A Study on the Molecular Mechanism for Hereditary Type II Antithrombin Deficiency in a Chinese Pedigree.

Objective: To identify the phenotype and study for the genetic mechanism underlying the recurrence of deep vein thrombosis formation in members of a Chinese pedigree caused by antithrombin (AT) deficiency.

Methods: AT antigen level (AT:Ag) and AT activity (AT:A) were detected with respectively immuno-nephelometry and chromogenic assay. All the seven exons and the flank regions of AT gene form the propositus were amplified by PCR. The purified PCR products were sequenced directly. After mutation was found, the corresponding gene fragments covering the mutated point from the other members of the pedigree were amplified and sequenced.

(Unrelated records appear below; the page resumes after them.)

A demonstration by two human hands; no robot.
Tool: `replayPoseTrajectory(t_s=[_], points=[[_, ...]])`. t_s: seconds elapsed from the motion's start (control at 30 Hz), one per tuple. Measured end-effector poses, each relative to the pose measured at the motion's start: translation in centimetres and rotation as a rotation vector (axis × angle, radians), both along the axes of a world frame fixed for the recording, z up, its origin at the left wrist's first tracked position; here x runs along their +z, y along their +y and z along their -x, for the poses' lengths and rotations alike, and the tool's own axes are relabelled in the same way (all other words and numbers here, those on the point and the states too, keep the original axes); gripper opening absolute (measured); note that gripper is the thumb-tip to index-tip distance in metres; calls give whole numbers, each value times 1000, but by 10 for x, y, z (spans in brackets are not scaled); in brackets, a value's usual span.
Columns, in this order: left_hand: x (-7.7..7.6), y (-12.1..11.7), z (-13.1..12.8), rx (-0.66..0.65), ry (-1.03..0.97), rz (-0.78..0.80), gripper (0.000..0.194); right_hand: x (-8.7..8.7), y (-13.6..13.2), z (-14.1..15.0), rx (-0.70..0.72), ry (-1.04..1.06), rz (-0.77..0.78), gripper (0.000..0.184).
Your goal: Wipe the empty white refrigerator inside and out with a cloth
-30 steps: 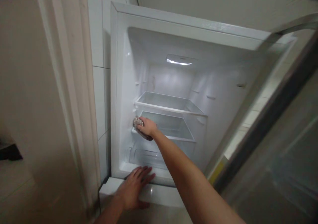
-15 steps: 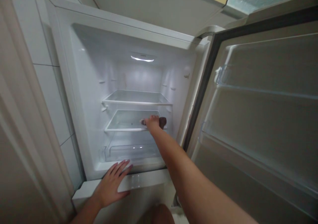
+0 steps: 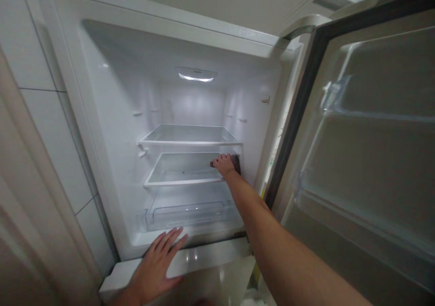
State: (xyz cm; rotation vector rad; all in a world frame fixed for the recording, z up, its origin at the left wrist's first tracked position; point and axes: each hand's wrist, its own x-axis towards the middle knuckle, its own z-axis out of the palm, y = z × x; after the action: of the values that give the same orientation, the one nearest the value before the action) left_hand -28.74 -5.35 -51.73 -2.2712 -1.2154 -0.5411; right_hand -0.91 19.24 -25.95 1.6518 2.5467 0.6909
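Note:
Deep in the fridge, my right hand is closed over a crumpled dark brown cloth. It presses down at the right side of the middle glass shelf. Part of the cloth sticks out on either side of my fingers. My left hand rests with spread fingers on the white ledge below the fridge opening, holding nothing.
Above sits another glass shelf, and a clear drawer is at the bottom. The fridge door with its clear racks stands wide at the right. A tiled wall runs close on the left. A lit lamp is inside.
My right hand has slid the cloth to the right along the middle shelf. The view has come closer to the fridge. My left hand stays on the ledge.

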Motion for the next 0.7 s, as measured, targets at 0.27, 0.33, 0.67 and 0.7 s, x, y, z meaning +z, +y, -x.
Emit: replayPoseTrajectory(t_s=[0.27,0.33,0.67,0.7], points=[[-1,1,0,15,-24,150,127,-3,35,12,24,110,-7,44],[-2,1,0,34,-29,200,131,-6,48,18,-2,155,-12,46],[4,4,2,4,32,148,123,-18,135,48,-198,470,71,40],[6,4,3,0,37,130,121,-20,140,50,-212,512,58,40]])
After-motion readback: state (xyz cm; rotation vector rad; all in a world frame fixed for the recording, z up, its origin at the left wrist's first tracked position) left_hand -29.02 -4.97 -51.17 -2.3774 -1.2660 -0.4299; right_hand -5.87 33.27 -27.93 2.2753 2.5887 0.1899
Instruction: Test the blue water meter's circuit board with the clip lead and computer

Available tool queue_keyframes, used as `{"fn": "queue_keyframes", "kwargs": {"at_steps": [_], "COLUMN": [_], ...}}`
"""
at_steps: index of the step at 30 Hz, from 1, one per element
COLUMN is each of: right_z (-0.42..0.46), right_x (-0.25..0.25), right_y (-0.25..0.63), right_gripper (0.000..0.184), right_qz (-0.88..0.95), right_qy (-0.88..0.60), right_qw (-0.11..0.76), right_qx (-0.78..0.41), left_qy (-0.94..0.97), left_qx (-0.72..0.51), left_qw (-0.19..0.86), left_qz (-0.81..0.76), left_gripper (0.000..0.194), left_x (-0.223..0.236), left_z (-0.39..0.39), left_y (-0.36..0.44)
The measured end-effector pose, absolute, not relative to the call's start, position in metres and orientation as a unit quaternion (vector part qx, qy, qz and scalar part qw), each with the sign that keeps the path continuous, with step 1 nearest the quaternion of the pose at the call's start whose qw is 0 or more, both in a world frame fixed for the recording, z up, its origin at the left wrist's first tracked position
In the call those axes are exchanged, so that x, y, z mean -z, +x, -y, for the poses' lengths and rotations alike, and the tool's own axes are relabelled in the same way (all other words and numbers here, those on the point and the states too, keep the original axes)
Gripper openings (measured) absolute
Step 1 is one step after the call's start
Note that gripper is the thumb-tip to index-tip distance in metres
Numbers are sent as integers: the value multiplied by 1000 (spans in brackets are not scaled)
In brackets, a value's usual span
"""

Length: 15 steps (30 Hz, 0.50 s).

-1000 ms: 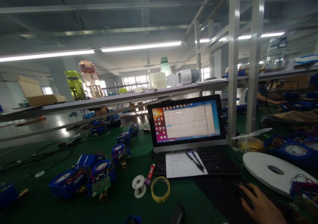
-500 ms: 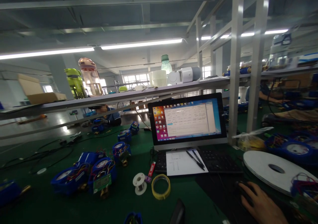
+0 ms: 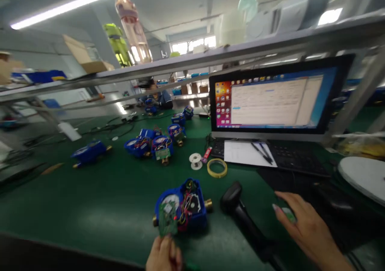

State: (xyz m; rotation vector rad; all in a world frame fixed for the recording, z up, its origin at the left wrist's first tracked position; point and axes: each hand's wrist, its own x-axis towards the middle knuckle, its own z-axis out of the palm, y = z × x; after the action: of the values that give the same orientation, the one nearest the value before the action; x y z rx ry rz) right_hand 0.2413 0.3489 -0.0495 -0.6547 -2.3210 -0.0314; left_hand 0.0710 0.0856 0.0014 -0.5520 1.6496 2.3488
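Observation:
My left hand (image 3: 164, 254), at the bottom of the view, has its fingers closed at the lower edge of a green circuit board (image 3: 168, 219). Wires run from this board to a blue water meter (image 3: 192, 209) with brass fittings, its housing uncovered. My right hand (image 3: 308, 229) is over the table with thumb and fingers apart, holding nothing I can see. A small pale thing beneath its fingers is too blurred to name. Between my hands lies a black barcode scanner (image 3: 246, 219). The black computer mouse (image 3: 333, 197) sits to the right of my right hand.
A monitor (image 3: 270, 98) stands behind a keyboard (image 3: 297, 156) bearing paper (image 3: 246, 154) and pens. Solder wire (image 3: 195, 161) and yellow tape (image 3: 217, 168) lie nearby. Several blue meters (image 3: 162, 148) stand farther back. A shelf (image 3: 180, 64) spans above; a person (image 3: 161, 96) sits beyond.
My right hand has left the mouse and moved left. My left hand has come into view at the circuit board. The view has turned down and left, showing more of the near meter and scanner.

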Motion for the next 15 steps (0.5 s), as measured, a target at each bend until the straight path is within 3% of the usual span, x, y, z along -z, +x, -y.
{"fn": "queue_keyframes", "kwargs": {"at_steps": [3,10,15], "right_z": [-290,-284,-304], "right_x": [51,81,70], "right_y": [208,175,174], "right_gripper": [49,53,50], "right_qz": [944,946,927], "right_qy": [-185,-268,-272], "right_qw": [269,183,160], "right_qx": [-46,-23,-203], "left_qy": [-134,-114,-122], "left_qx": [-821,-825,-832], "left_qw": [145,137,139], "left_qz": [-535,-536,-523], "left_gripper": [56,46,46], "left_x": [5,3,5], "left_z": [-81,-80,-79], "left_y": [69,70,70]}}
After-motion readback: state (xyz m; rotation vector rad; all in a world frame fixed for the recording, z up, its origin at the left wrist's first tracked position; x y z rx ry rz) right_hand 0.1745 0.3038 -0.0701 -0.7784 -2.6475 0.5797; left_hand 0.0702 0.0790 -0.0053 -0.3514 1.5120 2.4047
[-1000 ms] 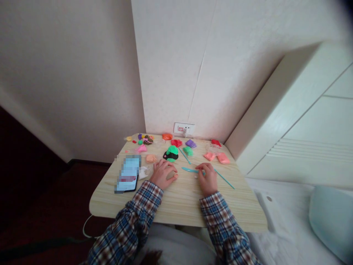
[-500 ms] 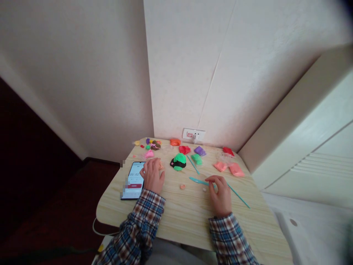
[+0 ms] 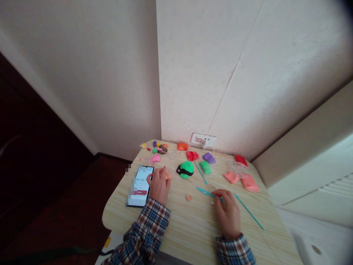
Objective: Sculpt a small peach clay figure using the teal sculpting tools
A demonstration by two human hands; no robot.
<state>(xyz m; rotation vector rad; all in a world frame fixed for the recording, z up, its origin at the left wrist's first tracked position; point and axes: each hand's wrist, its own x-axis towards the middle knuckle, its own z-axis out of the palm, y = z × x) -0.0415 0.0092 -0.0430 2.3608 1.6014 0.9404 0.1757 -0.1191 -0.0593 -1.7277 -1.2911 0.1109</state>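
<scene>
Tapping black smartphone (image 3: pixel 140 185) with our left hand (image 3: pixel 159 184), fingers loose; right hand (image 3: pixel 228 209) pinches teal plastic modelling knife (image 3: pixel 207 192). Next, we judge: steady cut on small orange clay lump (image 3: pixel 188 197).

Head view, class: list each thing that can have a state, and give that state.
Phone: lying flat, screen lit.
Left hand: beside the phone, on an orange clay lump.
Right hand: fingers on the teal knife tool.
Green-and-black clay figure: resting on the table, untouched.
Teal stick: lying loose.
</scene>
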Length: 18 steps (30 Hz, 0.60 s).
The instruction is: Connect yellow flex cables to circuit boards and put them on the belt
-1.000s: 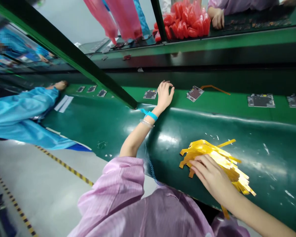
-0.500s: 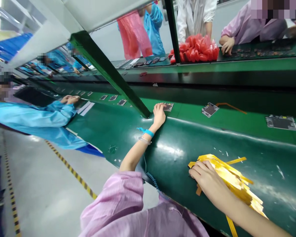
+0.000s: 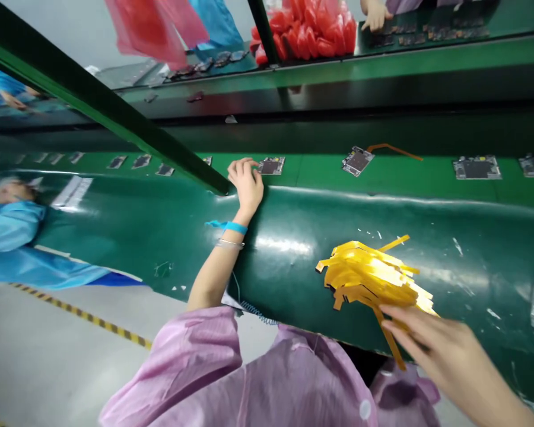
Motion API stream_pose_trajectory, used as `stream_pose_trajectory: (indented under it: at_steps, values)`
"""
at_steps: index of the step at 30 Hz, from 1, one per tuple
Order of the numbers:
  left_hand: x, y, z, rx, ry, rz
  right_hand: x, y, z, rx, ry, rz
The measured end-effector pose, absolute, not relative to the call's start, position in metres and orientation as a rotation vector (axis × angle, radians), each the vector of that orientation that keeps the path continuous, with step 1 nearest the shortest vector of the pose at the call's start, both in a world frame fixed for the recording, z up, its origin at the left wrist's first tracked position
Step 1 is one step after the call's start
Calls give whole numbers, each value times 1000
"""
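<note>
My left hand (image 3: 247,184) lies on the near edge of the green belt, fingers loosely bent and slightly apart, with nothing visible in them. Just right of its fingertips is a small dark circuit board (image 3: 272,165). A blue wrist strap (image 3: 234,227) and a clear bangle circle that wrist. My right hand (image 3: 436,341) is at the near side of a pile of yellow-orange flex cables (image 3: 369,273). Its thumb and fingers are apart, the tips at one loose flex cable (image 3: 394,350) that sticks out toward me; no firm grip shows.
Along the belt (image 3: 311,172) lie several circuit boards, one with an orange flex cable (image 3: 396,150) attached. A green post (image 3: 160,139) slants down left of my left hand. A co-worker's blue sleeve (image 3: 9,225) is at left. Red bags (image 3: 311,29) sit across the line.
My right hand has drawn back from the pile's left end to its near side, uncovering the cables. My left hand stays beside the board. The camera view has shifted.
</note>
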<state>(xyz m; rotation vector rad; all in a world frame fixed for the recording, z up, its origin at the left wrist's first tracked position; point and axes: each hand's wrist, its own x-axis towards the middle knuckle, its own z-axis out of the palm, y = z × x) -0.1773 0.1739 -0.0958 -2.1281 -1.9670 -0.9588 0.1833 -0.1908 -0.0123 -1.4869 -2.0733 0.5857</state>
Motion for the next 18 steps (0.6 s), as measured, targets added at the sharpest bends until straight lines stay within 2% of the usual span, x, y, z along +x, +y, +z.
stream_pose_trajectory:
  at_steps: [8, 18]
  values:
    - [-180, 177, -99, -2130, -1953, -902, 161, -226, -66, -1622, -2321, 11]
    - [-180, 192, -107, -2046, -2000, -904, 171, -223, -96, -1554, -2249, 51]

Results: The plasma level of AT:Ag of the propositus was 29.80mg/dl and those of other 3 members of the kindred ranged from 30.90 to 34.00mg/dl, all were among normal range. The AT:A of the propositus was 56%, and those of the other members were 62% to 68%, all were lower than normal. A heterozygous G13830A missense mutation in exon 6 was identified, which has led to the substitution of histamine (CAT) 393 for arginine (CGT). The sequencing results from the pedigree suggested that all the three other members of the kindred also had the same heterozygous mutation.

Conclusion: The R393H mutation in AT which is similar to the AT Glasgow and AT Avranches can cause reactive site injury in AT so that it is not able to inhibit thrombin anymore. The gene mutation found in this pedigree which was unreported in China is the molecular mechanism for recurrent thrombosis events in two members of the kindred.